[reportlab-users] Platypus XML markup suggestion

Christoph Zwerschke reportlab-users@reportlab.com
Thu, 22 May 2003 16:57:04 +0200


This is my first posting in this list, and I want to first express thanks
for this great and useful tool. I am using it to dynamically generate
documents from a web application based on Webware. More concrete, I produce
PDF sheets with guidelines for handling hazardous materials from a database
with hazardous substances.

Here is suggestion for improvement of the Platypus intraparagraph markup.

In the current version it is possible to print a German Umlaut a (ä) by
using the unnamed entity ä, but not by using the named entity ä -
on the contrary it is possible to print a Greek letter alpha by using the
named entity α but not using the euivalent unnamed entity α. This
is a quite inconsistent behaviour.

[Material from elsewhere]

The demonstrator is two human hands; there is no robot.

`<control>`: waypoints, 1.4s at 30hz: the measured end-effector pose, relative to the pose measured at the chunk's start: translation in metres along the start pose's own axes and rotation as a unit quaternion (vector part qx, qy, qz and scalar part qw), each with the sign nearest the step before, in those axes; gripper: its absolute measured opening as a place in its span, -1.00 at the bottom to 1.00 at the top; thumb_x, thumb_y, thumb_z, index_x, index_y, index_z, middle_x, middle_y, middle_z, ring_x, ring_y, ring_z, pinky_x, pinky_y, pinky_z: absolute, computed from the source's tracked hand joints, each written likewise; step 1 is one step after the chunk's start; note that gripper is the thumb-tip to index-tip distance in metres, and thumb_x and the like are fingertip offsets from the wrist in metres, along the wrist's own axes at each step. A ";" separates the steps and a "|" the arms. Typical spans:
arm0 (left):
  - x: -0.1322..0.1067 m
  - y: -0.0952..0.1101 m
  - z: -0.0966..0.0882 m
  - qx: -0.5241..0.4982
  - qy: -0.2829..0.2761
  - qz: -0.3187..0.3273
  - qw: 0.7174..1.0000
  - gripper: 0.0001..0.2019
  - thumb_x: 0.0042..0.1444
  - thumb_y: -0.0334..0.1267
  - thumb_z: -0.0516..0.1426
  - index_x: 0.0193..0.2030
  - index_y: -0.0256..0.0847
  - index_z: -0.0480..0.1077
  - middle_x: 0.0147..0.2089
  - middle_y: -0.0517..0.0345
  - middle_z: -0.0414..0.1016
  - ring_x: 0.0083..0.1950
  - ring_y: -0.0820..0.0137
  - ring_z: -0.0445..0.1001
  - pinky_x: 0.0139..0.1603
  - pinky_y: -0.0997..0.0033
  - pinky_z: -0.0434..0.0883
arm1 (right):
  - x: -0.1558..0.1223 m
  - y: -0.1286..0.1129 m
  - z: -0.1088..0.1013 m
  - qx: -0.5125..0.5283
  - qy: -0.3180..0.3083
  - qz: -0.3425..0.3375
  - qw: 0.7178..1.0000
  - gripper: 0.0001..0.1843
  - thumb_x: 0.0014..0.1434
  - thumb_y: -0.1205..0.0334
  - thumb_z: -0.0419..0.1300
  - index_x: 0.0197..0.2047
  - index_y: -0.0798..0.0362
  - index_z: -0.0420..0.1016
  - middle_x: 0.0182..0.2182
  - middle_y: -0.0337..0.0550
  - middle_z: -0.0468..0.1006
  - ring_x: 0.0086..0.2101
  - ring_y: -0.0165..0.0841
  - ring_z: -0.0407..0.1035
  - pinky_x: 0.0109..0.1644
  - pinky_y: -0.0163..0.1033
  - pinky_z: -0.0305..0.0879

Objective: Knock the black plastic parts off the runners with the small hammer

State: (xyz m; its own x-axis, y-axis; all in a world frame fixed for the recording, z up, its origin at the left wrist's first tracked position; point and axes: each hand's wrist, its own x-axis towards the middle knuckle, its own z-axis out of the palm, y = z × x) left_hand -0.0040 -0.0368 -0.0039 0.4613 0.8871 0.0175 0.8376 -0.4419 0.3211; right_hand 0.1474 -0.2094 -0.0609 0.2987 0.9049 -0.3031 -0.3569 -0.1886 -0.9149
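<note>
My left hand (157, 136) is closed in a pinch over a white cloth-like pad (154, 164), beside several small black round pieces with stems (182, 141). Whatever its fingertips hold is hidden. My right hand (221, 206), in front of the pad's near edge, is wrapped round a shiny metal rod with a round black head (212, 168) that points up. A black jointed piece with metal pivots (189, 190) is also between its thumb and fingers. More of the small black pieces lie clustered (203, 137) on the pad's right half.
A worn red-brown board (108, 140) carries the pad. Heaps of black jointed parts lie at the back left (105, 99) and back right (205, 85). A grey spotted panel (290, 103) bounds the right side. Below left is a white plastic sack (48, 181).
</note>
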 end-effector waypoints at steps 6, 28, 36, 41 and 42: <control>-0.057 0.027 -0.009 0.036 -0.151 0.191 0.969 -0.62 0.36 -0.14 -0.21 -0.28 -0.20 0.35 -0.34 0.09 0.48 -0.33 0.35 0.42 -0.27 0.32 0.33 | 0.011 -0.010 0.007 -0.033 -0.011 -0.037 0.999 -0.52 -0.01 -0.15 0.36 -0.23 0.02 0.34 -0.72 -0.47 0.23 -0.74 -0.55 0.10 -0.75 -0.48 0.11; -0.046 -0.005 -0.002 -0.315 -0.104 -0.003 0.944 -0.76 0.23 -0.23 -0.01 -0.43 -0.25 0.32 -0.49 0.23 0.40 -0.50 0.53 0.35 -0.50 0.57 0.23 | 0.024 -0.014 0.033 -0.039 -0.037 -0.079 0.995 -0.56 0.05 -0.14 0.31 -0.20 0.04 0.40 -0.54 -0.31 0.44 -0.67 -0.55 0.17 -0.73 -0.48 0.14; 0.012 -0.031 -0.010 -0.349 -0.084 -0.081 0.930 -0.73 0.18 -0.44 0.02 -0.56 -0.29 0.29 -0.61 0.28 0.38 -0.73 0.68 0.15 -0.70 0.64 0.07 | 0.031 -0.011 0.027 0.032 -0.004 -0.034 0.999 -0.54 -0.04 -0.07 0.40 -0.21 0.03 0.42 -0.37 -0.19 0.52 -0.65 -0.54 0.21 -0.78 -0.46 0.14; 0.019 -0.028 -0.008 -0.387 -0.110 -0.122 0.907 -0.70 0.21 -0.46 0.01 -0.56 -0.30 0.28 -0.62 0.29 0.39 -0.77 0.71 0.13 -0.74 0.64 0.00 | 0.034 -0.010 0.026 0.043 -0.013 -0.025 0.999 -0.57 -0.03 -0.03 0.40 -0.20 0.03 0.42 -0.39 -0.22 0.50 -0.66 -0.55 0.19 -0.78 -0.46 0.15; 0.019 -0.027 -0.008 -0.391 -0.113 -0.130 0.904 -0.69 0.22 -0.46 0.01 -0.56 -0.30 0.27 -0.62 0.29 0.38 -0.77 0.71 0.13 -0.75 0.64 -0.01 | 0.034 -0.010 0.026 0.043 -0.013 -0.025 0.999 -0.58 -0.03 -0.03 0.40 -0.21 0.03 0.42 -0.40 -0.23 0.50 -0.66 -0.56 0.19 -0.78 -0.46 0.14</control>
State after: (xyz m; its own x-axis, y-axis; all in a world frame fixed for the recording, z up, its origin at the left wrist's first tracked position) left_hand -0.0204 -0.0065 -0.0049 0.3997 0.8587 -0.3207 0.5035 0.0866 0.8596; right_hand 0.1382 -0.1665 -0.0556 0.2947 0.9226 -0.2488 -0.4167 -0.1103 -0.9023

In my database are substance names with
German Umlauts and Greek letters. I generally store them as unnamed entities
because some web browsers do not support all named entities or spell them
differently. I then have the problem that greek letters and symbols such as
"lower equal" (for instance used in the specification of concentrations in
percent) are not visible in the Reportlab produced PDF documents.

Here is a solution wich will solve the general problem and add unnamed
entities for the symbol font to the platypus/paraparser.py module.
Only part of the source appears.